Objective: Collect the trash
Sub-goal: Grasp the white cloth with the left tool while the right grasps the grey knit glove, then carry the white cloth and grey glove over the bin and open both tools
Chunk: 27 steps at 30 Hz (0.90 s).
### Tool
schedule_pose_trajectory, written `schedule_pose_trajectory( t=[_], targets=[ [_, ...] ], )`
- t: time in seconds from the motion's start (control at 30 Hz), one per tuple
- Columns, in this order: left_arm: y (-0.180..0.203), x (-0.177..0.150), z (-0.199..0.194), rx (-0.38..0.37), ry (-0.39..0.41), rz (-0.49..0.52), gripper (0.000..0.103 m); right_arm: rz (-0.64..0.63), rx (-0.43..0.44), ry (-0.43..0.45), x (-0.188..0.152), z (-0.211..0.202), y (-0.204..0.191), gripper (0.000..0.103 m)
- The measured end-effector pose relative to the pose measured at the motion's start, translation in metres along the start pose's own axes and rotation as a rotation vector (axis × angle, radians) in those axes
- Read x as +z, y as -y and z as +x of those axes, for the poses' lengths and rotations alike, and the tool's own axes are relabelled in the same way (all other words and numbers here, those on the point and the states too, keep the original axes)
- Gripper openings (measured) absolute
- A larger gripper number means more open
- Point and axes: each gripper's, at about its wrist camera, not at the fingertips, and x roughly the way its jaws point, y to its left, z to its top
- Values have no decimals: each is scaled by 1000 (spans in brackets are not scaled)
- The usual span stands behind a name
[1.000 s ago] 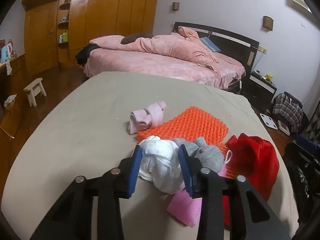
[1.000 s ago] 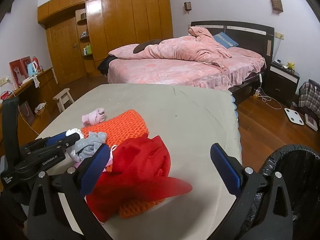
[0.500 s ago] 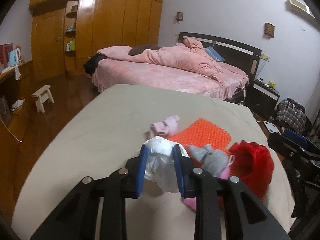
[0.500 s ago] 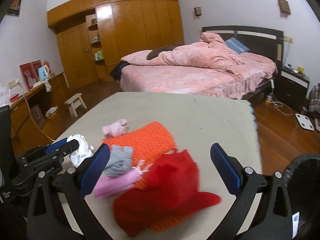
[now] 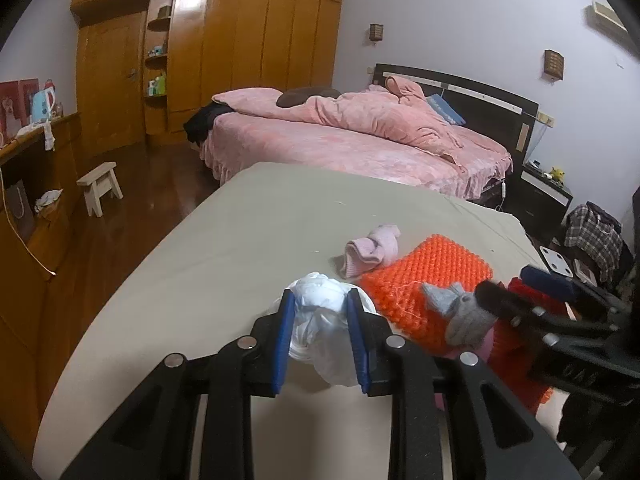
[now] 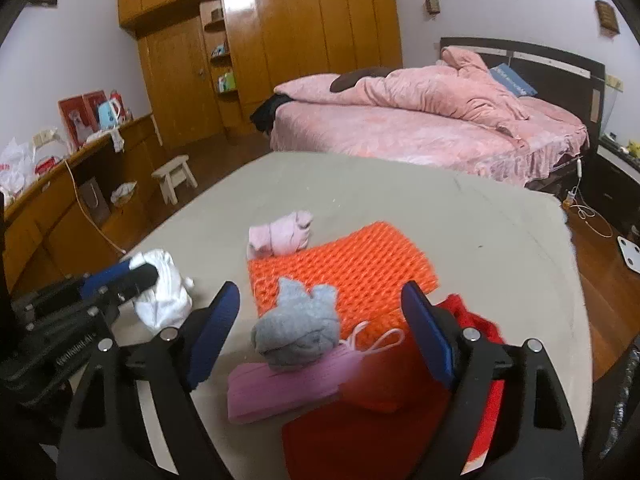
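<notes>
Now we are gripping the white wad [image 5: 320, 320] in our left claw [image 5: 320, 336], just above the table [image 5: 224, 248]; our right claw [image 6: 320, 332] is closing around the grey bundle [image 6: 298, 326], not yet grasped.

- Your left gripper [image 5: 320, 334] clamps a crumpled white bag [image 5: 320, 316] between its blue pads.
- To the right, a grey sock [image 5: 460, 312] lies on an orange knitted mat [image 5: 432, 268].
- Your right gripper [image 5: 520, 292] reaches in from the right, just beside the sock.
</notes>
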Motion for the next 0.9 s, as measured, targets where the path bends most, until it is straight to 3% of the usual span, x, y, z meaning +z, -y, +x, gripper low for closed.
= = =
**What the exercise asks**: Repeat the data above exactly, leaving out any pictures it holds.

**Exercise answer**:
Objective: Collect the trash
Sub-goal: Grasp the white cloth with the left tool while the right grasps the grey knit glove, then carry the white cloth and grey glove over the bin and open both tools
Chunk: 27 steps at 30 Hz (0.90 s).
### Tool
schedule_pose_trajectory, written `schedule_pose_trajectory( t=[_], targets=[ [_, ...] ], )`
- t: time in seconds from the motion's start (control at 30 Hz), one per tuple
- Columns, in this order: left_arm: y (-0.180..0.203), x (-0.177..0.150), z (-0.199..0.194), rx (-0.38..0.37), ry (-0.39..0.41), rz (-0.49..0.52), gripper (0.000..0.103 m); right_arm: rz (-0.64..0.63), rx (-0.43..0.44), ry (-0.43..0.45), x (-0.188..0.152), z (-0.211..0.202), y (-0.204..0.191), gripper (0.000..0.103 m)
- The measured end-effector pose relative to the pose measured at the motion's start, translation in metres along the start pose's own axes and rotation as a rotation vector (axis × angle, radians) in those axes
- Read x as +z, y as -y and z as +x of those axes, for the poses' lengths and rotations alike, and the tool's own axes are relabelled in the same way (all other words and numbers here, those on the point and the states too, keep the original axes)
- Gripper openings (measured) absolute
- A larger gripper number means more open
- Point and axes: each gripper's, at about its wrist camera, not at the fingertips, and x roughly the way its jaws point, y to its left, z to its top
- Values have no decimals: each is scaled by 1000 (spans in brackets are not scaled)
- The usual span stands behind a name
[1.000 s ago] 
[1.000 s ago] 
[0.500 s ago] 
[0.500 s ago] 
[now] 
[now] 
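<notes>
Now we are gripping the white wad [image 5: 320, 320] in our left claw [image 5: 320, 336], just above the table [image 5: 224, 248]; our right claw [image 6: 320, 332] is closing around the grey bundle [image 6: 298, 326], not yet grasped.

- Your left gripper [image 5: 320, 334] clamps a crumpled white bag [image 5: 320, 316] between its blue pads.
- To the right, a grey sock [image 5: 460, 312] lies on an orange knitted mat [image 5: 432, 268].
- Your right gripper [image 5: 520, 292] reaches in from the right, just beside the sock.
</notes>
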Motion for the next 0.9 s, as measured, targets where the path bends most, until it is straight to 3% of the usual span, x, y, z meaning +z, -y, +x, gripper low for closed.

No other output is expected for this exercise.